Task instructions:
Only lines containing the word "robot" belong in the answer; copy each one from the records.

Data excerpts

***

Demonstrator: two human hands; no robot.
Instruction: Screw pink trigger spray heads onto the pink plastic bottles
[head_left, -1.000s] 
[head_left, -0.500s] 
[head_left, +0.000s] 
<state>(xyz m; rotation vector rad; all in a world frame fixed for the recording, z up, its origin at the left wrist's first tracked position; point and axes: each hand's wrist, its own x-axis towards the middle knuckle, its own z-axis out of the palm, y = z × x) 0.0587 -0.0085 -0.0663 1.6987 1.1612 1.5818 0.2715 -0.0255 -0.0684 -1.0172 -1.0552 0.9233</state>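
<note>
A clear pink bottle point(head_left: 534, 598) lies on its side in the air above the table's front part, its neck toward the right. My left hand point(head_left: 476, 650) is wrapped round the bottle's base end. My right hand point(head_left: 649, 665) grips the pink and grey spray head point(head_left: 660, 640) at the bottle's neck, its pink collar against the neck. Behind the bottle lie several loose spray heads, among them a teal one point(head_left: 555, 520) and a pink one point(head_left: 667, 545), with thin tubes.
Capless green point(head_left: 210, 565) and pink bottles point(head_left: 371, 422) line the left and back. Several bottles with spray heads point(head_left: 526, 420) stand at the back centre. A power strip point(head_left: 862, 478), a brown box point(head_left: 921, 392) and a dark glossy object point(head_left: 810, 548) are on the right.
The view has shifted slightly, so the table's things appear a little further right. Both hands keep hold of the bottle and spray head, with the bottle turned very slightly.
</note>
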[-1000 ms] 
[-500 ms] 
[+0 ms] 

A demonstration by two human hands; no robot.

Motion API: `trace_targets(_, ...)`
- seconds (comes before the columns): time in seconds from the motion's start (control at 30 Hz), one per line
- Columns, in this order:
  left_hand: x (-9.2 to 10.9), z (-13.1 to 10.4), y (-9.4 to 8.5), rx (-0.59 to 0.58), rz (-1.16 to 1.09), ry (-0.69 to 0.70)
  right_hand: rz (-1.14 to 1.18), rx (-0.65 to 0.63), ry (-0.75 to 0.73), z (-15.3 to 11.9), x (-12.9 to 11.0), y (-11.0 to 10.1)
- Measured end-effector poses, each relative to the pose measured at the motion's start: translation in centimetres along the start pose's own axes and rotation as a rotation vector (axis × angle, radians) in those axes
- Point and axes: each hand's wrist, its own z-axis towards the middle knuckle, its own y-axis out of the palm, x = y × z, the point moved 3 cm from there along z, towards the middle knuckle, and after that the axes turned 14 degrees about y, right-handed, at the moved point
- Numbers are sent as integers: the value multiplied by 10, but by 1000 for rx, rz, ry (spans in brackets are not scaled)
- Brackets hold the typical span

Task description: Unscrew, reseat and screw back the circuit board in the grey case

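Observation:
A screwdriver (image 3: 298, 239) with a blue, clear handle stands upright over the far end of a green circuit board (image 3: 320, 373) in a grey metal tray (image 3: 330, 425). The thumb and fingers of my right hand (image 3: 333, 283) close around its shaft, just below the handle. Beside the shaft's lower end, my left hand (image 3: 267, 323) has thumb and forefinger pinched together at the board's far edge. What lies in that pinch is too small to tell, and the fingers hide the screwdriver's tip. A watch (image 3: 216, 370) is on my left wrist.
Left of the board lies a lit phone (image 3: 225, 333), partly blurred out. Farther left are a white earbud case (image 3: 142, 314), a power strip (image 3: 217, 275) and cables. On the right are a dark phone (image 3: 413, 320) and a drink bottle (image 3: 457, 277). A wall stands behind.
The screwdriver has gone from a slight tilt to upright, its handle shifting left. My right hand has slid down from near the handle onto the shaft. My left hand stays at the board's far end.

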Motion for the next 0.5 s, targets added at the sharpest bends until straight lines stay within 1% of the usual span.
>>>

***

The completed task:
Demonstrator: two human hands; no robot.
A demonstration by two human hands; no robot.

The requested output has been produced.